There was an extensive training period, with plenty of material but Nyamudoka took to the bookish parts of the curriculum. “They likened wine grape varieties to animals; cabernet was like the elephant, thick skin, the king of the jungle, big and powerful. You’ve got chardonnay like a fish eagle – colorful, king of the birds. It was very interesting.”
Growth as a Sommelier
While the responsibilities of this first restaurant position were mainly polishing cutlery and clearing tables, Nyamudoka had no doubt where he wanted to be. “I’ve always accepted what I have and what I don’t know… but I could say, ‘How do I get to be the waiter?’”
He made his way to the One and Only hotel group in 2009 where he would work at world-class restaurants such as NOBU and Maze by Gordan Ramsey moving from wine butler to assistant sommelier and then sommelier over his five-year tenure. His gained knowledge and experience would eventually help him enter and win the Inter-Hotel challenge—a competition where restaurants team up one chef and one sommelier to compose pairings that were subject to rigorous judging.
Along the way, Nyamudoka grappled with his desire to finish his undergraduate accounting degree. He was ascending the ranks from wine waiter to wine butler and eventually junior sommelier, but still wanted to explore his accounting studies and accepted an open finance position within the company. It didn’t take long for him to realize that this pivot was not as fulfilling as he thought and it was at that point that Nyamudoka decided to make wine his career.
After a sommelier stint that lasted a year and a half at a hotel in Durban, Nyamudoka was introduced to the team behind The Test Kitchen and has been there since managing the wine and beverage program. He’s won a number of awards including best wine service in the Eat Out Guide.
The Birth of Kumusha Wines
In between a full-time sommelier role and wine judging, Nyamudoka wanted to dig deeper into the wine world and explore his entrepreneurial side. The original goal was to create a wine society for Zimbabweans, but after enrolling in a wine business program he was instead encouraged to create a wine brand. Kumusha Wines was born.
To the Shona people of Zimbabwe, kumusha means “one’s home, roots, or origins.” And the Kumusha wine label has Nyamudoka’s grandfather’s rural home wrapped around it. “When I was doing wine studies, one of the focuses was to associate oneself with these European fruits. I’d never seen a currant, I’d never seen a blueberry.” So to Nyamudoka, creating his own wine was a way to bring a familiarity of scents to people who didn’t know them. He associated indigenous fruits with the more widely promoted European fruits. He might pick up an indigenous fruit in a cabernet and get a whiff of a familiar herb in a shiraz.

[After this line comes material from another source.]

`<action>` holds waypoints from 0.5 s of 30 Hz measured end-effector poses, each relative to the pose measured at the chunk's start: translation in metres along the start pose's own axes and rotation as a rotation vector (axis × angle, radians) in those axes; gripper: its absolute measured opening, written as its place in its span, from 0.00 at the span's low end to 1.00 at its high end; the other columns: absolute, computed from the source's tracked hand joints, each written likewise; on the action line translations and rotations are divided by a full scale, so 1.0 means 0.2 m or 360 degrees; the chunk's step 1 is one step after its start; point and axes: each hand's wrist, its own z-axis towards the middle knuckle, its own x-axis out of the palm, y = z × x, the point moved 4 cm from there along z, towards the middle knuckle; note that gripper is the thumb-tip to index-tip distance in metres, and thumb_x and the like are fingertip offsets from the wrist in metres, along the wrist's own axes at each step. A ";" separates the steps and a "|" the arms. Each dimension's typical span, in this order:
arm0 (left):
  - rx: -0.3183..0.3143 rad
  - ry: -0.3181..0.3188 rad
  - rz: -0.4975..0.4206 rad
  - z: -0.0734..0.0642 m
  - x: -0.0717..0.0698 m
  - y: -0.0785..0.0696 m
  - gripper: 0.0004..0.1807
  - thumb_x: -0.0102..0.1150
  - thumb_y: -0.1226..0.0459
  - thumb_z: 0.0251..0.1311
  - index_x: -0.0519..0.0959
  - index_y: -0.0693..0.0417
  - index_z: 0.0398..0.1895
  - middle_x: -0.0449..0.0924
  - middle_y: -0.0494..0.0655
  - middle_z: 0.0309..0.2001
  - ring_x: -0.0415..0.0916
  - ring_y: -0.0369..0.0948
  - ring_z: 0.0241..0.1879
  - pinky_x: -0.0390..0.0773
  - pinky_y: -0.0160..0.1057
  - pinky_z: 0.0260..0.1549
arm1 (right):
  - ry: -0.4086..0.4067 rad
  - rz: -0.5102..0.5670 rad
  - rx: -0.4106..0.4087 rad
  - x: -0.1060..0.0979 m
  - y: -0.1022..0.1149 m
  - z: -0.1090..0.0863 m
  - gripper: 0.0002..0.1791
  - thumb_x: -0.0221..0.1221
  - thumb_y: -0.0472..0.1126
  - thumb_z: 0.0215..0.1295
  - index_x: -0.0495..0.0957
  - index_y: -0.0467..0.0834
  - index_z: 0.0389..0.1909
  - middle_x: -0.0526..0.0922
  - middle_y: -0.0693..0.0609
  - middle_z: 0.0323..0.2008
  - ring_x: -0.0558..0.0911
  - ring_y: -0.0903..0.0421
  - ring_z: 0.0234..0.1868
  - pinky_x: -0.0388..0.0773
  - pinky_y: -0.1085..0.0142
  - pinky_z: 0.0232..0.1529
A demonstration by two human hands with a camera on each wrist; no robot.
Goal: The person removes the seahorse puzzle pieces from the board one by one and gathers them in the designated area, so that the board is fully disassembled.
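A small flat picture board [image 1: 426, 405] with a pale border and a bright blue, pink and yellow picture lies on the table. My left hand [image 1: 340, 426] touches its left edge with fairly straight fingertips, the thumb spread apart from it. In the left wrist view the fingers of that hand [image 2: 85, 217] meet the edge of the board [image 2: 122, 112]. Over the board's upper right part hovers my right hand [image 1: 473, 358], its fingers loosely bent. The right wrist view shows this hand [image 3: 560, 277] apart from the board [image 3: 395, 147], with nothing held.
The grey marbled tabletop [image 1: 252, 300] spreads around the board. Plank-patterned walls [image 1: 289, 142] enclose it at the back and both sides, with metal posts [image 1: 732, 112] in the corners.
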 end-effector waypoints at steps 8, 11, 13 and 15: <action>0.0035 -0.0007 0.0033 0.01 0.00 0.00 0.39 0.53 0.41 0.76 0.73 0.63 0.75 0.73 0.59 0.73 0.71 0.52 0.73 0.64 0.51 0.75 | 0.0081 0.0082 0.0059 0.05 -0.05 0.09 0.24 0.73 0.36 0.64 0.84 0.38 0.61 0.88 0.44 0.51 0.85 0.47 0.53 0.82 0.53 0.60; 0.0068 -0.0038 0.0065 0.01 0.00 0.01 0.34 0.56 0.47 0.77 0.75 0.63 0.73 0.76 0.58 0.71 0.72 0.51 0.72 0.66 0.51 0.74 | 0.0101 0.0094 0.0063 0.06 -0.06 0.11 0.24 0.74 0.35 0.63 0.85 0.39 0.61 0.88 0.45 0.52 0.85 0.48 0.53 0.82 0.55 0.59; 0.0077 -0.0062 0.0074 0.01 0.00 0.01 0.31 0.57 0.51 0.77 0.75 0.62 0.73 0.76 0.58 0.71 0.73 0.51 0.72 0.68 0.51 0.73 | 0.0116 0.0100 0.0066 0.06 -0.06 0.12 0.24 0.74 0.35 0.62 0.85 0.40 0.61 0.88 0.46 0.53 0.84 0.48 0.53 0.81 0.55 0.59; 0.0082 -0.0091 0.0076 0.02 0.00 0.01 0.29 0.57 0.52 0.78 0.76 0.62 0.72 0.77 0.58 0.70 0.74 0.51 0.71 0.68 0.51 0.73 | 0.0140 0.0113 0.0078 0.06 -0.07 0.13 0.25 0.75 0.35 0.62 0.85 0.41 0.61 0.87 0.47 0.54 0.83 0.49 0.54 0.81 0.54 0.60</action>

By associating wine notes with foods he grew up eating, Nyamudoka was able to easily teach himself and hopes to share that intel with others through his own bottles.
He blends Kumusha Wines to his own tastes and according to foods or what excites him and hopes to change wine culture by integrating his home and encouraging more Africans to pick up a bottle. “Wine is sold to us as a commodity. There’s not that feel of culture or socialization with wine or incorporating with food.” He wants to see the experience and culture in a way that wasn’t part of his culture growing up. For now, his current red and white offerings are sold in Europe at Africanwines.nl.
Nyamudoka has tried his hand at growing grapes and making the wine himself, but opted to partner with winemakers who are passionate about their product so he can focus his attention on the blending of the wines, a talent he’s turned into a consultation for other wineries as well.
The sommelier and winemaker also lends his talents as a wine judge, participating in competitions and tasting up to 160 wines a day. There no doubt his palate has a strong point of reference for how a quality wine should taste.
Wines have taken Nyamudoka around the world so far, but his roots will always be based in Africa. He wants his wines to go from “Cape to Cairo,” with a goal of growing bigger in Africa than anywhere else in the world.
Nyamudoka has a hefty challenge ahead of him. His target market isn’t frequenting restaurants, so he needs to get the wine directly in front of consumers. He hopes to bring representation to the entire supply chain – distribution, retail, production, and of course wine service. “My ambition and drive are to see if I can control my wine business from production until someone is opening the cork. And if I’m not doing that, I want to inspire someone to start it.”